Doctors’ reputations harmed by inaccurate rating system

Data from growing electronic data warehouses are being crunched to assess doctors’ performances—with no second opinions available.

While claiming that “our focus is really on transparency,” UnitedHealth Group was profiling physicians for 18 months without their knowledge.

Seattle internist Michael Schiesser saw his rating plummet from excellent to the 12th percentile within a few months, on the basis of botched data. He was faulted for not controlling diabetes in a patient who did not have the disease and for not performing a Pap smear for a woman who had had a hysterectomy. Another physician was penalized for not doing a mammogram on a woman who had had a double mastectomy.

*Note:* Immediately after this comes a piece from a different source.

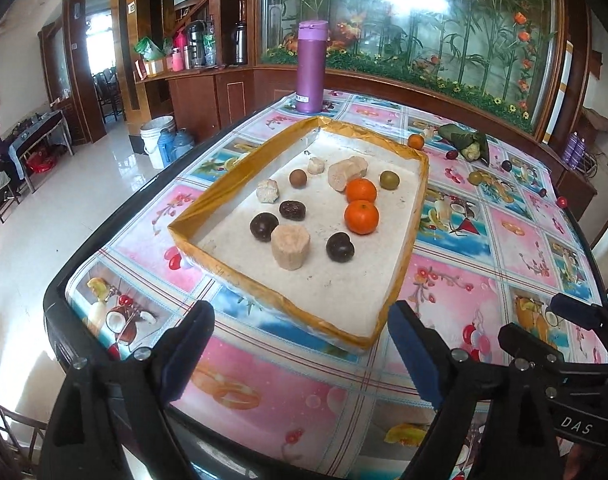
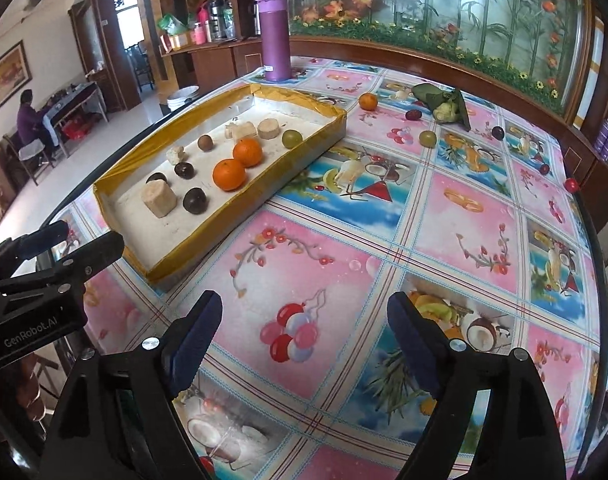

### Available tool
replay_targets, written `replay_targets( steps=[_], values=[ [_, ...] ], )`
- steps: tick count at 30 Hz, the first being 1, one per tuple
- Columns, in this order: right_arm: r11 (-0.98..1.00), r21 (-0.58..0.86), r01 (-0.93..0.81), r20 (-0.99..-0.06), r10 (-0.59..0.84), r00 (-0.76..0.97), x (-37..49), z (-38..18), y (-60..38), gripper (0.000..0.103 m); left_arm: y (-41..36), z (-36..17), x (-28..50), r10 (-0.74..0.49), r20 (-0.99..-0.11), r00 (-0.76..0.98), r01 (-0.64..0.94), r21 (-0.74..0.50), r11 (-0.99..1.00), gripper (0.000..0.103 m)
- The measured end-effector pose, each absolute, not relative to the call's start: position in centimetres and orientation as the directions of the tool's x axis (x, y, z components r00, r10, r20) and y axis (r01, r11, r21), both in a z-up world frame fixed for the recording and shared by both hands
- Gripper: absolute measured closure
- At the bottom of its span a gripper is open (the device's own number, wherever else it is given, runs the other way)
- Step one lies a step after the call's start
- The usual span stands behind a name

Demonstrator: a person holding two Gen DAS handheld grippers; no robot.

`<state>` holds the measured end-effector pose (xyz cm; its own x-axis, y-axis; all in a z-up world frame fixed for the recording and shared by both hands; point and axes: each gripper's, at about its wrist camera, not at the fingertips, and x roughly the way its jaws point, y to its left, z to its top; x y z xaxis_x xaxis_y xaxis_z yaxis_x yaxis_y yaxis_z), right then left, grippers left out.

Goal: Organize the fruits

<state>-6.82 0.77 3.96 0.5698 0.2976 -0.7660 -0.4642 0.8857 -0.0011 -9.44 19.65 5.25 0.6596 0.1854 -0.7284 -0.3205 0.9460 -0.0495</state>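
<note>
A shallow white foam tray (image 1: 400,280) with yellow taped rim lies on the glossy, fruit-printed tabletop (image 2: 336,240), holding round oranges (image 1: 361,216) and dark fruits. Behind it stands a purple bottle (image 1: 311,67). Left claw (image 1: 299,340) and right claw (image 2: 304,332) are both apart, empty.

Both cameras look forward and steeply down onto the table, taking the tray (image 1: 207,216) as landmark. The left wrist view sits close before the tray's near corner, facing along it toward the purple bottle (image 1: 311,66) beyond. The right wrist view stands off to the tray's (image 2: 304,148) right, over bare tablecloth (image 2: 344,240); both views share tray, bottle and the scattered fruit beyond.
</note>
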Motion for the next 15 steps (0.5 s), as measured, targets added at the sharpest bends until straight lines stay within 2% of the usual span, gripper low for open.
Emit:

Schiesser, five other physicians, and the Washington State Medical Association are suing Regence BlueShield for defamation and deceptive business practices after the insurer told patients they no longer had access to 500 physicians who did not meet their quality and efficiency standards.

Doctors complain that they often have no way to correct erroneous data. They also protest that they are held accountable for patients who do not exercise or take their medications.

Doctors are rated against performance guidelines established by groups such as the American Heart Association.

Insurers say the trend is inevitable—though threats of legal action are delaying programs in some areas (Ellen Nakashima, Washington Post 7/25/07).